“Ghosts, like women, are creatures of yin – cold, dark, earthy, and feminine.”
I’d never read Lisa See before, but a friend consistently sings her praises. When I saw Peony in Love (Random House, 2007), I snatched it up, and it’s sat patiently in my TBR pile for ages. Until now.
I knew nothing about the plot when I carefully slipped the dust jacket off and opened to the first page. Absolutely nothing. It’s fun to go into a book completely blind. There’s a trust there.
The novel opens with Peony, just two days shy of 16, bubbling with youth, beauty, and excitement. Her father is staging a production of The Peony Pavilion, Peony’s most favorite of operas. The girls and women will watch the 3-night-long production from behind a screen. Peony could think of no better birthday present. While women aren’t typically allowed to see operas, she has collected eleven of the thirteen printed versions, and she reads them with the mind of a scholar and the heart of poet.
Privileged Peony has lived a life of luxury and loneliness, kept inside the walls of her family’s villa. She longs to take a riverboat, to make friends, to have adventures, and to fall in love. But she’s a “proper” girl and is soon to be married to man she’s never met. She’s been betrothed to him since she was a baby, and she has no say in the matter. What is done is done. And girls must be good daughters and then good wives. It’s the way the world works.
But Peony, with her poet’s heart, is a bit of a dreamer. She wants to fall madly and passionately in love, like Liniang in her beloved opera. Each night of the opera, Peony meets up with a handsome stranger. They discuss the opera as equals. Peony’s body ripples with delight – she’s being naughty meeting this man alone and in secret, but this stranger has stirred something deep inside her. Passion. Lovelust. They never touch, but oh how she wants him.
And so, life begins to imitate art and Peony becomes Liniang. She is diagnosed as being “lovesick” and spends her days locked away, scribbling away in the margins of a new version of her beloved opera – sent by her soon-to-be sister-in-law. She refuses to eat. The doctor tells her mother that anger will cure her, so her mother burns the books – all but one volume of the opera, which had been hidden. Peony learns her betrothed is the man from the gardens, but this knowledge comes too late. Like Liniang, Peony becomes a ghost. In her opera, Liniang’s lover brings her back to life. Peony wants Ren to do the same. But he can’t.

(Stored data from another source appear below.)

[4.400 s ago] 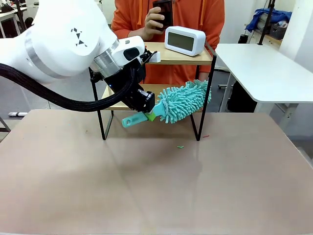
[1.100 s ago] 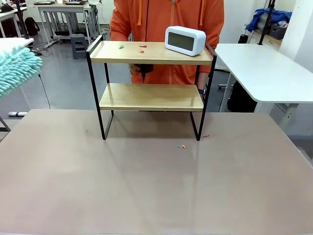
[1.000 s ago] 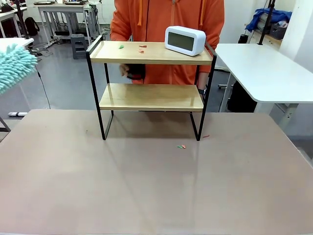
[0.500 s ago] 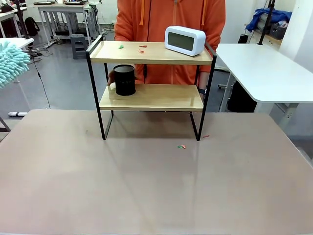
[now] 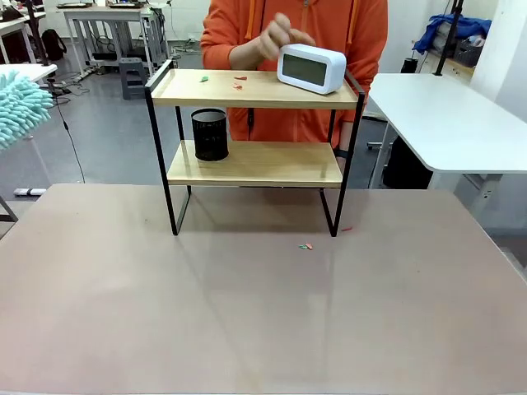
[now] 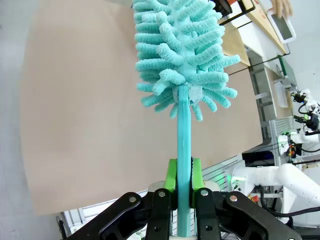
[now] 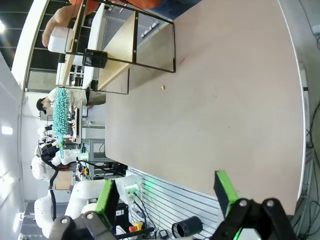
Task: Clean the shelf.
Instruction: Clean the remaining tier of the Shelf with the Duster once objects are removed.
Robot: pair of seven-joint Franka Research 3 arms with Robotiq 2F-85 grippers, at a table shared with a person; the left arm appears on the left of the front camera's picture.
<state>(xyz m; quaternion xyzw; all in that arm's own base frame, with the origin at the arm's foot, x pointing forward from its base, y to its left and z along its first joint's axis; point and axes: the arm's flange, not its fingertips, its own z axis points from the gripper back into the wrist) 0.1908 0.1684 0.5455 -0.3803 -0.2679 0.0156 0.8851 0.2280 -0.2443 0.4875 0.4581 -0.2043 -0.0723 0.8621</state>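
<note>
The shelf (image 5: 255, 163) stands at the table's far side, two wooden boards in a black frame. Small green and red scraps (image 5: 237, 81) lie on its top board beside a white clock (image 5: 311, 67), which the person's hand (image 5: 280, 37) touches. A black mesh cup (image 5: 210, 134) stands on the lower board at the left. My left gripper (image 6: 184, 177) is shut on the handle of a teal fluffy duster (image 6: 180, 50); its head shows at the far left (image 5: 20, 103), away from the shelf. My right gripper (image 7: 165, 195) is open and holds nothing, far from the shelf (image 7: 120, 45).
Tiny scraps (image 5: 306, 246) lie on the brown table in front of the shelf's right legs. A white table (image 5: 445, 115) stands at the right. The person in an orange hoodie (image 5: 296, 25) stands right behind the shelf.
My left arm pulled the duster from the lower board off to the far left. The person set the black cup on the lower board, then raised the hand to the clock.
</note>
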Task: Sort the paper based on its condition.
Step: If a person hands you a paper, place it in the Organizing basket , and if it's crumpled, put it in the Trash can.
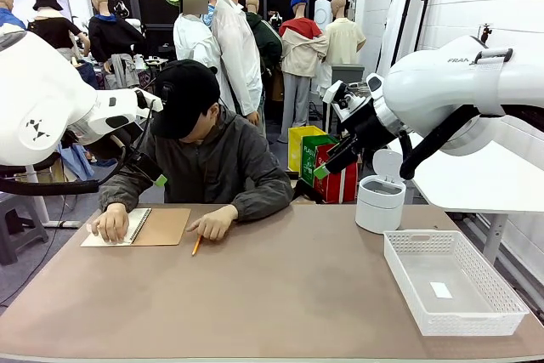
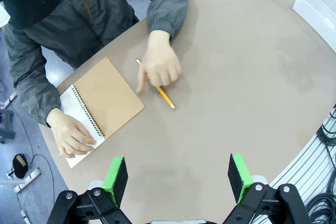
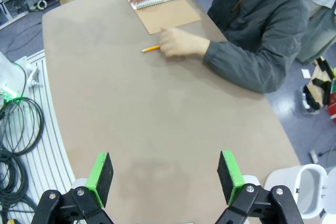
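Far left on the desk, a person's hand pins the paper in an open notebook, with a pencil by the other hand. The left end effector and the right end effector hover spread and empty. The arms had best wait for a freed sheet, judge its condition, then pinch one edge for the basket or the bin.
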You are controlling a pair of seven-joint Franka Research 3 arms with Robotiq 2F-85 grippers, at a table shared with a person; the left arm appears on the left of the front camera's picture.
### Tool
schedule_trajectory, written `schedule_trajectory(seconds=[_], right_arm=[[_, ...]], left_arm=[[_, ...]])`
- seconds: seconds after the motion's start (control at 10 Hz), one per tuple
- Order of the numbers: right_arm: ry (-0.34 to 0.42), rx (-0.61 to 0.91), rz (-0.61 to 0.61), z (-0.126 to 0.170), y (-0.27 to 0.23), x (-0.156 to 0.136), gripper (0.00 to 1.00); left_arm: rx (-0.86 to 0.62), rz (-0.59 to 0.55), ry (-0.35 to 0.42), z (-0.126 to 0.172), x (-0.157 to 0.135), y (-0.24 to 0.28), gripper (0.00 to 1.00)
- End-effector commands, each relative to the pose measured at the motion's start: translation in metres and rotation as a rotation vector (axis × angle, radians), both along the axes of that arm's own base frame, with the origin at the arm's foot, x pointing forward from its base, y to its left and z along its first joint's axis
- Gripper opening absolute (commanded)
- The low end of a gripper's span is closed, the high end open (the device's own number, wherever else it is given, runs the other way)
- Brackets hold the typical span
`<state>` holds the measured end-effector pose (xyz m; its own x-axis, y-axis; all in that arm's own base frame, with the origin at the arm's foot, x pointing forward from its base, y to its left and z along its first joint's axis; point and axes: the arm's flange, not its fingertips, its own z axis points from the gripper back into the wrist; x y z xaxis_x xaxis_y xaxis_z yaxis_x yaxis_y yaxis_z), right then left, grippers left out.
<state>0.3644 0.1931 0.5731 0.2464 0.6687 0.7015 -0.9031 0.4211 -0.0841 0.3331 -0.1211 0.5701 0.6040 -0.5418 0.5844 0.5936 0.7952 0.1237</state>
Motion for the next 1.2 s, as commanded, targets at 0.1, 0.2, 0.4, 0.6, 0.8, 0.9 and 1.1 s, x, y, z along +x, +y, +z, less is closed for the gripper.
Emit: schedule_trajectory(seconds=[0.1,0.2,0.4,0.6,0.8,0.9,1.1], right_arm=[[0.0,-0.002,-0.002,0.0007,0.0004,-0.0001,1.0],[0.0,-0.002,-0.002,0.0007,0.0004,-0.0001,1.0],[0.0,-0.002,-0.002,0.0007,0.0004,-0.0001,1.0],[0.0,-0.002,-0.002,0.0007,0.0004,-0.0001,1.0],[0.0,-0.002,-0.002,0.0007,0.0004,-0.0001,1.0],[0.0,-0.002,-0.002,0.0007,0.0004,-0.0001,1.0],[0.0,-0.002,-0.002,0.0007,0.0004,-0.0001,1.0]], left_arm=[[0.001,0.001,0.001,0.0002,0.0002,0.0012,1.0],[0.001,0.001,0.001,0.0002,0.0002,0.0012,1.0],[0.001,0.001,0.001,0.0002,0.0002,0.0012,1.0],[0.001,0.001,0.001,0.0002,0.0002,0.0012,1.0],[0.001,0.001,0.001,0.0002,0.0002,0.0012,1.0],[0.001,0.001,0.001,0.0002,0.0002,0.0012,1.0],[0.001,0.001,0.001,0.0002,0.0002,0.0012,1.0]])
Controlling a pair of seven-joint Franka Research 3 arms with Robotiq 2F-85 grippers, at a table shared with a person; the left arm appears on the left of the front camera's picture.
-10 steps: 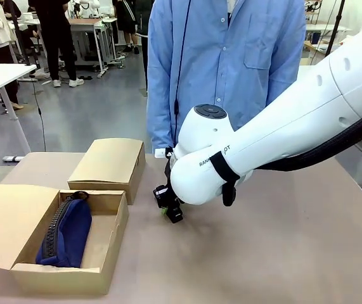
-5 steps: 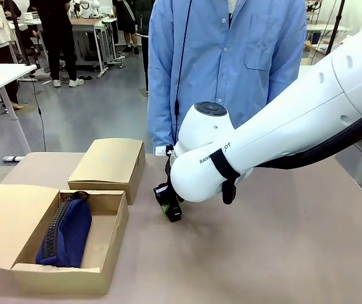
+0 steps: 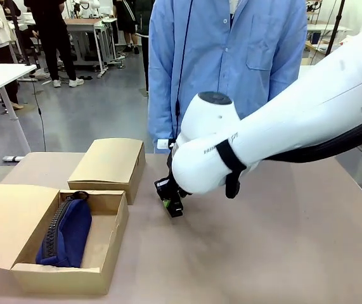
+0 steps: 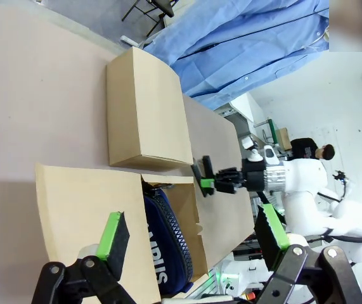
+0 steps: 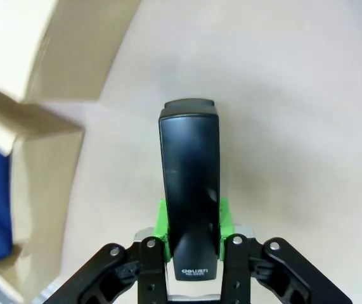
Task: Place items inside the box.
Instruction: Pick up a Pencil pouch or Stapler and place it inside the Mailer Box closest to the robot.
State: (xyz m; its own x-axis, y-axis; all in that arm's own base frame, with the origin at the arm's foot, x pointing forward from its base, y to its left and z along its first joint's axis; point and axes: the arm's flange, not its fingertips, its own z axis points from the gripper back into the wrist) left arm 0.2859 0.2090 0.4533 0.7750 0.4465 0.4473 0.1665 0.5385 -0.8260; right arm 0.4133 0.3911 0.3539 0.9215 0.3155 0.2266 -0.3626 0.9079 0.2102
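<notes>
A black stapler (image 5: 189, 171) sits between the green pads of my right gripper (image 5: 190, 223), which is shut on it just above the table. In the front view the right gripper (image 3: 172, 204) hangs low, right of the open cardboard box (image 3: 108, 250). A navy zip pouch (image 3: 66, 233) lies inside that box, and the pouch (image 4: 168, 250) shows again in the left wrist view. My left gripper (image 4: 192, 233) is open and holds nothing, high above the box. A person in a blue shirt (image 3: 231, 57) stands at the far side.
A closed cardboard box (image 3: 109, 163) stands behind the open one, close to the right gripper's left side. The open box's lid flap (image 3: 6, 218) lies flat to the left. Bare table stretches to the right and front of the right arm (image 3: 282, 139).
The right arm's wrist has lifted and shifted slightly, carrying the stapler a little up and to the right. Boxes and pouch have not moved.
</notes>
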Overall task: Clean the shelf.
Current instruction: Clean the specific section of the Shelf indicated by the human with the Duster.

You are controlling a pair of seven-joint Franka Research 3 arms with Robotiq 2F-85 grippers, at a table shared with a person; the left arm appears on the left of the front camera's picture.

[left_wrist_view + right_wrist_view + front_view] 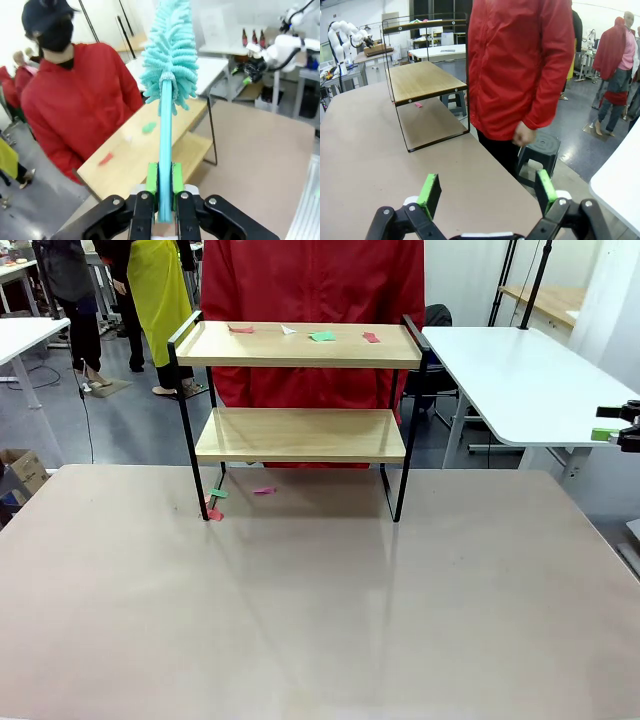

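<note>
Teal duster [165, 125] clamped by its handle in left gripper [162, 197], with the head out over the shelf [130, 155] top board. Paper scraps [148, 128] lie on that board. Right gripper [488, 192] spread wide, empty, well off the shelf's end. Left arm looks nearer.

Robot lab or test hall, not a home. The shelf [300, 358] stands on a beige worktable [320, 620]. Just right of the shelf is a white table [520, 380], and another white table [25, 335] is far left of it. Black stand poles [535, 285] are behind-right. Left of the shelf, on the grey floor [130, 430], are a cardboard box [22, 472] and a loose cable [88, 420]. People [70, 280] stand behind-left of it in an open room.
</note>
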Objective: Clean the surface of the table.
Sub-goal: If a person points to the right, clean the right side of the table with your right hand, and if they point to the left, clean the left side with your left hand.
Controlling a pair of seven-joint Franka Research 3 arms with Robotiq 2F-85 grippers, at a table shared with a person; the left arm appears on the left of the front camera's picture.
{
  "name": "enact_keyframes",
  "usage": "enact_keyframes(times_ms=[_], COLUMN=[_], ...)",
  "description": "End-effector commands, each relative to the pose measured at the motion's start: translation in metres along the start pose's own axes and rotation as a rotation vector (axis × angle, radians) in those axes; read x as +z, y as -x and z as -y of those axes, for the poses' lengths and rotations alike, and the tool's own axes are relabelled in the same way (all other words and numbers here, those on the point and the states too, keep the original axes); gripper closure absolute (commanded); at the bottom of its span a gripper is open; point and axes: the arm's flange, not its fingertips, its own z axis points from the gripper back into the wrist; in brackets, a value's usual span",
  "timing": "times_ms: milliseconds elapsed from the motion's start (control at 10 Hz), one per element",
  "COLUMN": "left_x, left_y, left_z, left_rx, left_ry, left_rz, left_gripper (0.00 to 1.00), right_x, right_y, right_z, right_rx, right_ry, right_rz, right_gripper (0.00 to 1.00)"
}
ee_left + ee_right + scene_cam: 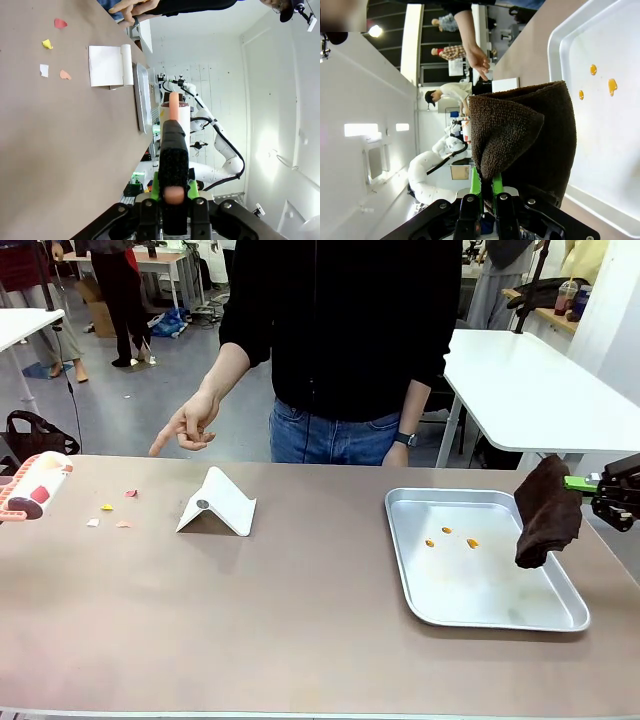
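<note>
At table's [300, 620] right edge, right hand [575, 483] clamps cloth [547, 515]; left hand [174, 192] clamps brush [173, 147].

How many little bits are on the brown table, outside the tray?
4, at the left end of the table: a pink bit, a yellow bit, a white bit and an orange bit. None looks hidden.

table [300, 630]: big flat rectangle, matte taupe-brown top, pale edge
state: not clean yet, a few tiny coloured scraps [106, 507] on its left side
</note>
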Motion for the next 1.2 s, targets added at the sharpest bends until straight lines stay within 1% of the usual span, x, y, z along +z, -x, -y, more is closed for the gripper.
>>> enact_keyframes(times_ms=[0, 300, 400, 500, 700, 900, 1000, 1100], left_x=[-0.002, -0.002, 0.0, -0.006, -0.011, -0.015, -0.017, -0.018], left_y=[0.001, 0.001, 0.0, -0.003, -0.004, -0.015, -0.019, -0.023], left_z=[0.006, 0.006, 0.0, 0.001, 0.006, 0.018, 0.021, 0.021], left_rx=[-0.013, -0.013, 0.0, 0.051, 0.108, 0.115, 0.094, 0.101], left_ry=[0.003, 0.003, 0.0, -0.106, -0.234, -0.362, -0.44, -0.489], left_rz=[0.0, 0.0, 0.0, 0.094, 0.184, 0.289, 0.302, 0.308], left_gripper=[1.0, 1.0, 0.78, 0.78, 0.78, 0.78, 0.78, 0.78], right_x=[0.0, 0.0, 0.0, 0.0, 0.0, 0.0, 0.0, 0.0], right_y=[0.001, 0.001, 0.001, 0.001, 0.001, 0.001, 0.001, 0.001], right_z=[-0.007, -0.007, -0.007, -0.007, -0.007, -0.007, -0.007, -0.007], right_rx=[-0.012, -0.012, -0.012, -0.012, -0.012, -0.012, -0.012, -0.012], right_ry=[-0.001, -0.001, -0.001, -0.001, -0.001, -0.001, -0.001, -0.001], right_rz=[-0.002, -0.002, -0.002, -0.002, -0.002, -0.002, -0.002, -0.002], right_gripper=[1.0, 1.0, 1.0, 1.0, 1.0, 1.0, 1.0, 1.0])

And this thus becomes a ghost story. Like Liniang, Peony finds herself stuck in the afterlife as her ancestral tablet was not dotted. She watches those she loves for years. When Ren takes a new wife, she is curious, but she becomes furious when she sees he has been matched with the spoiled and hateful Tan Ze. She learns the power she can have on the living, and she makes herself at home in their walls and in their bed. She is, after all, Ren’s first wife even if she’d died before the official marriage. She enters Tan Ze’s body during the “clouds and rain” times, bringing Ren much pleasure despite her host’s objections. She further controls Tan Ze, forcing her to read the opera, forcing her hand to write commentary that was mostly Peony’s thoughts. Peony thought if Ren saw it, he would know. He eventually does see it, but he doesn’t understand. He is given credit for the scholarly work – no one believes two women could have been so thoughtful or intelligent with it. Peony continues her control over Tan Ze until there is nothing left of the head-strung, spoiled girl. She dies in childbirth, the son she’d never wanted along with her. As she’d died during childbirth, her soul is cast away to the Blood-Gathering Lake where she will be tortured for her failures as a wife and mother.
Realizing what she’s done, Peony knows she must atone. She sets her sights on Qian Yi, a young girl who should have been born into wealth and privilege, but the Cataclysm had changed her destiny. Peony decides her feet should be bound. Foot-binding was an act of resistance against the Manchus, and the act would place the child in a class above the rest of the family. She protects the child, teaches the child to read – molding her into the perfect third wife for her beloved Ren.
This time, she protects the family. She doesn’t drive Yi mad and she doesn’t enter the girl’s body during sex. But she does whisper in the girl’s ear about the opera. And so Ren’s third wife also becomes obsessed with the text, writing her commentary. But Yi is not controlled – she writes in her own hand and even signs her name to her own thoughts. She convinces Ren that she should be allowed to publish the work, giving voice to Ren’s three wives.
Steeped in the tradition and history of mid-seventeenth century China, Peony in Love addresses the role of women as poets as well as the common condition of “lovesick maidens” thought to have been made sick by writing and literature. The women, Ren’s three wives, were real. Their commentary of the opera was real. The government’s disdain and official ban of the opera was real. Solidly based in fact, this novel soars as historical fiction. But it’s the ghost story and the treatment of the dead that gives it wings.